Dataset records:
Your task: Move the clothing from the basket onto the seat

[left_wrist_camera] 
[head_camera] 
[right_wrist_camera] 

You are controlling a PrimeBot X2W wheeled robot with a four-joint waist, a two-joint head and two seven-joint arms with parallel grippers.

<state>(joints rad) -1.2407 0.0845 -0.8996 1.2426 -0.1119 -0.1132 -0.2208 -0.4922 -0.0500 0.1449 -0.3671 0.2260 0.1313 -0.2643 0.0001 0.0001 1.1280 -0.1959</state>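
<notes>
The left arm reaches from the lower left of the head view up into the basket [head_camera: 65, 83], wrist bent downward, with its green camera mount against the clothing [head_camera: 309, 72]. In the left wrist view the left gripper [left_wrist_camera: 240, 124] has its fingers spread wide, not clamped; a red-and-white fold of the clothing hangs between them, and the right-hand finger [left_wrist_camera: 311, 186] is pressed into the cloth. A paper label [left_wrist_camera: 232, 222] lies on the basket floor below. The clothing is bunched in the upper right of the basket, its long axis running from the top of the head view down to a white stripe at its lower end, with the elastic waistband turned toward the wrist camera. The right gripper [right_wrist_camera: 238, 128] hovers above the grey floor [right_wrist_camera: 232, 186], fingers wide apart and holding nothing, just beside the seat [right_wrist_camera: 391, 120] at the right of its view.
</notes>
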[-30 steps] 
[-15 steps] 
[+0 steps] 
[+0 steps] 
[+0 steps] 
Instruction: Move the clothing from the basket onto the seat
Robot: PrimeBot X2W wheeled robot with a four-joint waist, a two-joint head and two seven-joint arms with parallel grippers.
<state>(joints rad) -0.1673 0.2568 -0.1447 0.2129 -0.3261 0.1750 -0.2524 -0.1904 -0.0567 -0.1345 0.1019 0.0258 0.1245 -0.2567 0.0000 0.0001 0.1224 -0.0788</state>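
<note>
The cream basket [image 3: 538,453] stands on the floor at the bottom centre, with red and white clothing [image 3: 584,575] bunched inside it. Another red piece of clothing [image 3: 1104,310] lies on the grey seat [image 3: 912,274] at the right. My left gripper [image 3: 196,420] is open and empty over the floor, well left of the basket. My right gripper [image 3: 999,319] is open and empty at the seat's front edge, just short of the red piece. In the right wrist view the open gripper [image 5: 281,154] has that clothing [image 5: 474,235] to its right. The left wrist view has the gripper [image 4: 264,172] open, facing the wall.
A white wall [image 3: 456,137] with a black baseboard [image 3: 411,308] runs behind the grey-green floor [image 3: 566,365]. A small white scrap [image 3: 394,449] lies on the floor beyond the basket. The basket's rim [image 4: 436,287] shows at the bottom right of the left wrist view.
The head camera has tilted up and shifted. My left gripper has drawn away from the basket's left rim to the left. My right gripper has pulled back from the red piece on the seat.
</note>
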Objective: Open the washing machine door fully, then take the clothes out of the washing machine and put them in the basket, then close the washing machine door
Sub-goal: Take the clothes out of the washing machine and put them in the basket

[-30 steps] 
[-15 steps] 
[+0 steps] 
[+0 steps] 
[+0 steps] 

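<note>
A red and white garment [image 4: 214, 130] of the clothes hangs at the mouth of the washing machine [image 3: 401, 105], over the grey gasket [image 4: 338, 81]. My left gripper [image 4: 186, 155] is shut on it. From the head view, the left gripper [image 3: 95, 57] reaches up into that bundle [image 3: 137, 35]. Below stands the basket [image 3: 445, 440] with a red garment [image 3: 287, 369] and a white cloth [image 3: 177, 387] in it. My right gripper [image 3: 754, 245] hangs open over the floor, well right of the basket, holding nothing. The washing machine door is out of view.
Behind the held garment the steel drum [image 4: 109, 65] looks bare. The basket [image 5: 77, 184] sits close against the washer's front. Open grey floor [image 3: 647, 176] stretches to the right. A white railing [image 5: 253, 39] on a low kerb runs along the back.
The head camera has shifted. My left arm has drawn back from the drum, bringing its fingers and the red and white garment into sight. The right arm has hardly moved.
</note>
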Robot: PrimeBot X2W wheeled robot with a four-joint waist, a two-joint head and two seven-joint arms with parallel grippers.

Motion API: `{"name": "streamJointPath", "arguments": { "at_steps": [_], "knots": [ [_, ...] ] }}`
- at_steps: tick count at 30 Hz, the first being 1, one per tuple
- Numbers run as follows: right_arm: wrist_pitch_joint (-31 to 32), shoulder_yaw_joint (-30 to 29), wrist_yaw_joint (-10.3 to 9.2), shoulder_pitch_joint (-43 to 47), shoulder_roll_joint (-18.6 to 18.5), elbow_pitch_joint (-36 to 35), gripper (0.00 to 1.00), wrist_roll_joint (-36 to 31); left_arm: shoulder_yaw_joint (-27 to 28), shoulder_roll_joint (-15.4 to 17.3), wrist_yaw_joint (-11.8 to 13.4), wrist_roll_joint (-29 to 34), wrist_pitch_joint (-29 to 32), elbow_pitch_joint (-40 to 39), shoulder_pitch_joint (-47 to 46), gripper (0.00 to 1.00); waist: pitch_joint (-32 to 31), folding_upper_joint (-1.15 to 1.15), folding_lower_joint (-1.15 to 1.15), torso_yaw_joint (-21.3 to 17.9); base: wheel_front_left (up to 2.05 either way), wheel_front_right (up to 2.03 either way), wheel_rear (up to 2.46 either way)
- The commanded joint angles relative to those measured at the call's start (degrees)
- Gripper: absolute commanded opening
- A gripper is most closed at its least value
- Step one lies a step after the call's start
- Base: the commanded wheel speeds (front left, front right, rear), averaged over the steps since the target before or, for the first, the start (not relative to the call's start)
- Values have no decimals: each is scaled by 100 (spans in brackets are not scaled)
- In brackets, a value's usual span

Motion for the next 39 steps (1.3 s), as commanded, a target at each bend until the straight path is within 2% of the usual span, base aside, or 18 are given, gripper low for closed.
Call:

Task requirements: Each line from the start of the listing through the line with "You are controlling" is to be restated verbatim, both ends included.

Reply to the task:
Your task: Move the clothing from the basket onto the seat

[left_wrist_camera] 
[head_camera] 
[right_wrist_camera] 

You are controlling a PrimeBot X2W wheeled robot with a four-joint waist, a two-joint head and two seven-joint arms with parallel grippers.

This output contains the complete answer.